MdS: entrate e uscite

Da qualche giorno non si può più consultare gratis l'edizione in edicola della Repubblica. Di per sé un avvenimento che non ha cambiato molto le mie abitudini di navigatrice: sono passata rapidamente ad altre testate, scoprendo tra l'altro che alcune non sono niente male. In un certo senso ci ho guadagnato. Ma naturalmente c'è dell'altro. In primo luogo, se Repubblica è passata all'abbonamento, gli altri non mancheranno di farlo prima o poi, e già si mormora del Corriere e del Nuovo. E poi, ma è la cosa più importante, come molti ho avuto la spiacevolissima sensazione che un'epoca si stia chiudendo e che se ne stia per aprire un'altra, temo molto meno eccitante e divertente di quella pioneristica che abbiamo vissuto negli ultimi sei o sette anni.

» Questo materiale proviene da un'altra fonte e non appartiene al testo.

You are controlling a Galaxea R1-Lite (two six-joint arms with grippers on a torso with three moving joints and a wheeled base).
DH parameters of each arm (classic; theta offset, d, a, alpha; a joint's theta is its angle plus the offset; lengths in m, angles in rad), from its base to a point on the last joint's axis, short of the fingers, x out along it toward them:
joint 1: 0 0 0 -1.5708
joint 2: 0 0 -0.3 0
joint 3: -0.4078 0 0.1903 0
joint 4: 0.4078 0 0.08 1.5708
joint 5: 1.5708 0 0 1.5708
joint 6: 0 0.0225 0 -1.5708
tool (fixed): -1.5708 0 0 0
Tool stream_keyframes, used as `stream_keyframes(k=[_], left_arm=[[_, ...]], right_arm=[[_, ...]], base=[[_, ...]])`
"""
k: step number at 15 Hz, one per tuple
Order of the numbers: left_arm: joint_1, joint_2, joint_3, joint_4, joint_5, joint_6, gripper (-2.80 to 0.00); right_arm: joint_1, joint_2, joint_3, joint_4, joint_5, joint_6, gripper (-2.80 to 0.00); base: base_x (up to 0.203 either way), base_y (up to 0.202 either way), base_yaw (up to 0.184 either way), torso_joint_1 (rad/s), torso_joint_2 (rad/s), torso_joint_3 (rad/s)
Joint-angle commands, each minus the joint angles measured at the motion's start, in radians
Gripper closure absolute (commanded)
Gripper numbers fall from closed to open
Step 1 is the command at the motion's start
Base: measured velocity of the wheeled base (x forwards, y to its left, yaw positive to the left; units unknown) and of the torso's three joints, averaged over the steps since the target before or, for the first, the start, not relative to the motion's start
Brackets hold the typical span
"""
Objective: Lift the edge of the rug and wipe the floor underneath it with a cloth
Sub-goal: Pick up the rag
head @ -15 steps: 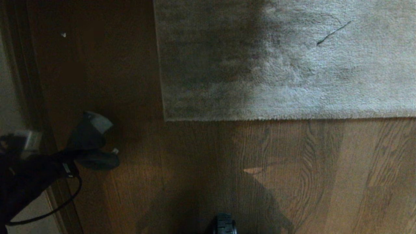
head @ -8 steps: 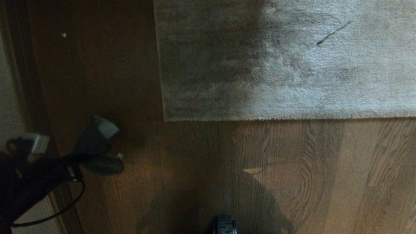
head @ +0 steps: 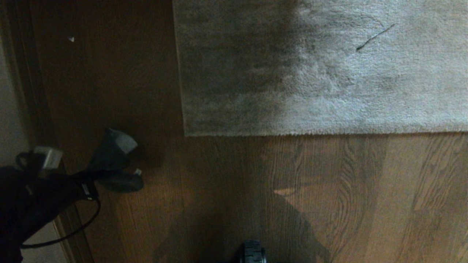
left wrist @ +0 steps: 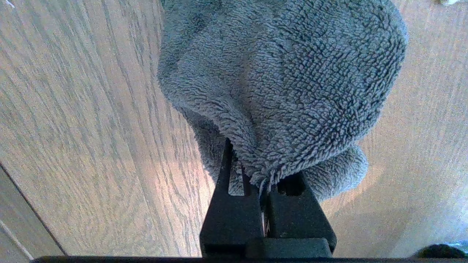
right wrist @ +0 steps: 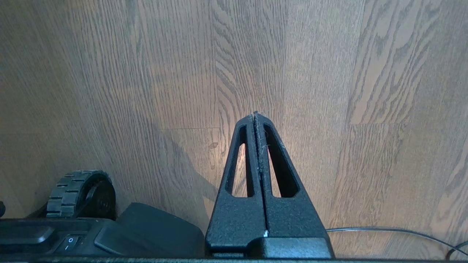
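The light grey rug [head: 329, 73] lies flat across the top of the head view. Its near rug edge [head: 310, 132] runs straight to a square corner [head: 186, 133]. Brown wooden floor [head: 329, 201] lies in front of it. At the lower left, my left gripper [head: 98, 172] is shut on the plush grey cloth [head: 117, 149], which hangs just above the boards, left of the rug corner and apart from it. In the left wrist view the cloth [left wrist: 285, 80] bunches over the left gripper [left wrist: 261, 182] and hides its tips. My right gripper [right wrist: 256, 117] is shut and empty, parked over bare floor [right wrist: 365, 73].
A dark baseboard and pale wall [head: 22, 91] run down the left side. A white speck [head: 71, 38] lies on the boards and a dark thread [head: 374, 36] on the rug. My base wheel [head: 254, 252] shows at the bottom; a thin cable [right wrist: 384, 230] trails by the base.
My left arm has carried the cloth a little to the right, toward the rug corner. The rug and the right arm have not moved.
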State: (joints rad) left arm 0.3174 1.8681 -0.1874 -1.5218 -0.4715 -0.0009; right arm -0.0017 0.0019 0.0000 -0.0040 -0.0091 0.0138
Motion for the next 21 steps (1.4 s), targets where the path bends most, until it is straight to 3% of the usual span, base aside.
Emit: stream_keyframes(k=[1,21], left_arm=[[-0.004,0.003,0.002,-0.048,-0.005,0.001,0.00],[-0.001,0.051,-0.066,-0.048,-0.007,-0.004,0.00]], right_arm=[[0.000,0.000,0.000,-0.001,0.000,0.000,0.00],[0.000,0.000,0.000,-0.001,-0.002,0.000,0.00]], base=[[0.000,0.000,0.000,0.000,0.00,0.000],[0.000,0.000,0.000,0.000,0.00,0.000]])
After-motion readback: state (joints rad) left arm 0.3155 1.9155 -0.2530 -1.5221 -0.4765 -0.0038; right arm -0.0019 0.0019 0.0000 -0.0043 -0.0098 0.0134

Repubblica si sarà fatta bene i suoi conti e io davvero non capisco nulla di modelli di business. Però non ho potuto fare a meno di pensare a cosa avrei fatto io se nelle mie navigate sfrenate e lunghissime dei primi tempi mi fossi continuamente imbattuta nell'obolo da versare. Nell'ordine: mi sarei scoraggiata, avrei navigato molto meno, avrei imparato molto meno, non avrei fatto questo sito.
Ebbene sì, non credo proprio che il MdS oggi esisterebbe se non fosse nato sulla spinta un po' euforica ed incosciente di "esserci" anch'io per il semplice piacere di condividere qualcosa con gli altri, di incontrare persone che facevano il mio stesso lavoro, di mettere a disposizione di altri quello che avevo imparato grazie alla generosità di qualcuno che viveva dall'altra parte del globo e che neanche conoscevo.
La forza del web non è quella di essere un luogo dove si pubblica a buon mercato rivolgendosi a un mercato planetario. O meglio, è "anche" questo, ma è soprattutto un luogo di incontro, dove le conoscenze e le esperienze di ognuno di noi si sommano a quelle degli altri, dando vita a una forma di conoscenza più ricca. Ma questo succede quando si è liberi di girovagare, di entrare in tutte le porte, di curiosare a piacere, e quindi di confrontare le idee e le opinioni. Non può succedere quando ci troviamo davanti le porte sbarrate. Questa conoscenza più ricca è un valore per tutti, anche per i grandi giornali che ora si fanno pagare.
Anche questo sito è una piccolissima impresa editoriale, che ha i suoi costi.
Uscite: pago un nome di dominio; pago un host tra i più costosi che ci sono in Italia per avere un servizio serio e affidabile; da poco pago anche il servizio di statistiche, che non serve a gratificarmi con il numero degli accessi, ma a capire dove vanno e cosa apprezzano di più i lettori; pago anche tutti i libri che escono sulla scrittura professionale e che recensisco regolarmente; pago in termini di sonno perso, di passeggiate e di corse non fatte, di film non visti, di mostre mancate.
Entrate: in termini economici nessuna, perché questo è uno dei pochissimi siti sulla scrittura che non ha alcun obiettivo di business.
Ma ovviamente non sono una masochista e ho altri generi di "entrate": in questi anni ho imparato in rete molte più cose che da mille master; ho scambiato e confrontato le mie idee con tante altre persone, spesso cambiandole o facendomene venire di nuove; ho conosciuto persone interessanti che altrimenti mai avrei incontrato; ho fatto nuove amicizie (non solo virtuali), che qualche volta hanno cambiato il mio modo di vedere le cose; sono diventata più brava nel mio lavoro, quello "vero", che mi dà da mangiare, facendomi guardare al futuro con ottimismo e una maggiore fiducia nelle mie capacità; ho raggiunto un numero di lettori che mai nessun libro mi avrebbe permesso di raggiungere.
È poco? Non credo, anzi credo che il mio bilancio sia pienamente in attivo.

Lo so che questa è una visione romantica di internet, che si addice al singolo e non a un'impresa. Però il web è nato e cresciuto proprio perché delle singole persone hanno avuto delle visioni del futuro e ci hanno creduto, profondendoci il loro tempo, le loro conoscenze, le loro energie, senza pensare a un ritorno economico.
Credo che saranno ancora loro a far crescere la rete e a farla rimanere un luogo che vale la pena di frequentare per incontrare altre persone, per fare e imparare qualcosa di utile per sé e per gli altri. Non la rete dei mercanti, ma la rete dei mercanti di sogni.